Action item
Among the entries, find each line that includes the string "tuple" and list it.

Dataset entries
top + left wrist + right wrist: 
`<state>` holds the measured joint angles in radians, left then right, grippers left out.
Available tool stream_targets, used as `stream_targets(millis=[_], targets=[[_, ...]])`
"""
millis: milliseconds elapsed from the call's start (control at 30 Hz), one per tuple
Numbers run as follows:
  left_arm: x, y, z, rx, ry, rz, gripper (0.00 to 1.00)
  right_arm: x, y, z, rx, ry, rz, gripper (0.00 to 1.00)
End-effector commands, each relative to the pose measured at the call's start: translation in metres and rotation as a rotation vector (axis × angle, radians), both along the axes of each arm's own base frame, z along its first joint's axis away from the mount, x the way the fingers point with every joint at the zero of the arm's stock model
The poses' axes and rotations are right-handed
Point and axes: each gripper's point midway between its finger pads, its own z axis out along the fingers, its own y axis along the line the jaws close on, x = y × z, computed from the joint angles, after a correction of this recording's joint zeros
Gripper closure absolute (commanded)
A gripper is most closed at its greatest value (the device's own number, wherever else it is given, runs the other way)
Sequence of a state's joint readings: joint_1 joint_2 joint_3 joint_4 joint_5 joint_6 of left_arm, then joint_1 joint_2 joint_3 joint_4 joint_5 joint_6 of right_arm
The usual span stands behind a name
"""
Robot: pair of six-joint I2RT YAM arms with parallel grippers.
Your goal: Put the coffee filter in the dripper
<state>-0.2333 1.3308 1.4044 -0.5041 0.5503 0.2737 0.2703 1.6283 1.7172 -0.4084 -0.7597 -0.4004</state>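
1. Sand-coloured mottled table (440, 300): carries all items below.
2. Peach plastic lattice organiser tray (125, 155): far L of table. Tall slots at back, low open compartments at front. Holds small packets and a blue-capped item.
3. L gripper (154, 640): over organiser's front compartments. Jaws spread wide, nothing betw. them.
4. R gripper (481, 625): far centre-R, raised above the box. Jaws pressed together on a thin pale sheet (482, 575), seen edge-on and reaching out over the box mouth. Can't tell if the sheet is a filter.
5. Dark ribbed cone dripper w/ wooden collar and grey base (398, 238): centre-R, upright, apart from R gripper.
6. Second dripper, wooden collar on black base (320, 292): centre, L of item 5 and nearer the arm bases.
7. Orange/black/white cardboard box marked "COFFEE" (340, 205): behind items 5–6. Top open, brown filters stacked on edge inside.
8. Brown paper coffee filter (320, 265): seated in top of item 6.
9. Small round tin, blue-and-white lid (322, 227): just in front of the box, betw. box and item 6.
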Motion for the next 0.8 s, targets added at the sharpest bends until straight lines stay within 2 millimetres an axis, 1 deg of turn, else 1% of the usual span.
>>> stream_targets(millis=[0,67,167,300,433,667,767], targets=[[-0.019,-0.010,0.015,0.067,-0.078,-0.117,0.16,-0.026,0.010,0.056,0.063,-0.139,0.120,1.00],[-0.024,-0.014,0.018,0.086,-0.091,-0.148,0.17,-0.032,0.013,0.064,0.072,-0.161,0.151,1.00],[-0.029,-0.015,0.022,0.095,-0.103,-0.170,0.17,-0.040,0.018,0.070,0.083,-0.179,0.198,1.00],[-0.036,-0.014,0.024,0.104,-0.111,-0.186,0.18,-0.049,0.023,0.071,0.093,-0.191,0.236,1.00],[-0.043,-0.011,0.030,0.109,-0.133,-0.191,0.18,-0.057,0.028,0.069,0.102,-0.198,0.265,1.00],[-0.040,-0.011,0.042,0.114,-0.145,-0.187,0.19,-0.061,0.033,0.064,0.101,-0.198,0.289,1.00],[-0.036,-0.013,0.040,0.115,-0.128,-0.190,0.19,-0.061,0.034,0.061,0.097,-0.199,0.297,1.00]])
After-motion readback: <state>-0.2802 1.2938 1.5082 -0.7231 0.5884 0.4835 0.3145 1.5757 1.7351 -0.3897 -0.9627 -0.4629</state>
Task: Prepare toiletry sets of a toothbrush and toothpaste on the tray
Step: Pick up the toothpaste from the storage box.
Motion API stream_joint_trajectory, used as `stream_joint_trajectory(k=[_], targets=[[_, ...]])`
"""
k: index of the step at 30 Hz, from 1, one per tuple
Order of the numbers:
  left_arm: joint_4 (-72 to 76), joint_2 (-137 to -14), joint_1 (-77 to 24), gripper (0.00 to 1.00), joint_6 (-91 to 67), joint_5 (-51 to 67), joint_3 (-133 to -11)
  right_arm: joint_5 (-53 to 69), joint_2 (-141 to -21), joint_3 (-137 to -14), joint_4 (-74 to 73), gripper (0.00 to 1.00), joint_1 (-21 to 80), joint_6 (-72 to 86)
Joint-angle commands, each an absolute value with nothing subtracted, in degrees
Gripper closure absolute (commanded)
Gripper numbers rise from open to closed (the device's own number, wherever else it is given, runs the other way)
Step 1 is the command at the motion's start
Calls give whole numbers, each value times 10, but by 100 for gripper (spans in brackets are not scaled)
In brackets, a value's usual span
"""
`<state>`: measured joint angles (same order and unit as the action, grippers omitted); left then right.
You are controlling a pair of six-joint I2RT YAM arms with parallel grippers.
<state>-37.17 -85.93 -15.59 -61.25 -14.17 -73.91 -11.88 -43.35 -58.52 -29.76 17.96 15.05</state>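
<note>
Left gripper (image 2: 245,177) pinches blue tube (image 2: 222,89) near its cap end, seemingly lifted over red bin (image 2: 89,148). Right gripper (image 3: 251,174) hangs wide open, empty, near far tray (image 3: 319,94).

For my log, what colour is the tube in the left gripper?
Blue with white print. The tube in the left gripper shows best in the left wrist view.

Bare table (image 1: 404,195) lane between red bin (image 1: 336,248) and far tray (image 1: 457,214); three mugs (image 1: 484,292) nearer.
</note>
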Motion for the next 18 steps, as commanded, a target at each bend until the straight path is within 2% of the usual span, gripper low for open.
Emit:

Task result
millis: milliseconds elapsed from the call's start (control at 30 Hz), one per tuple
k: index of the step at 30 Hz, from 1, one per tuple

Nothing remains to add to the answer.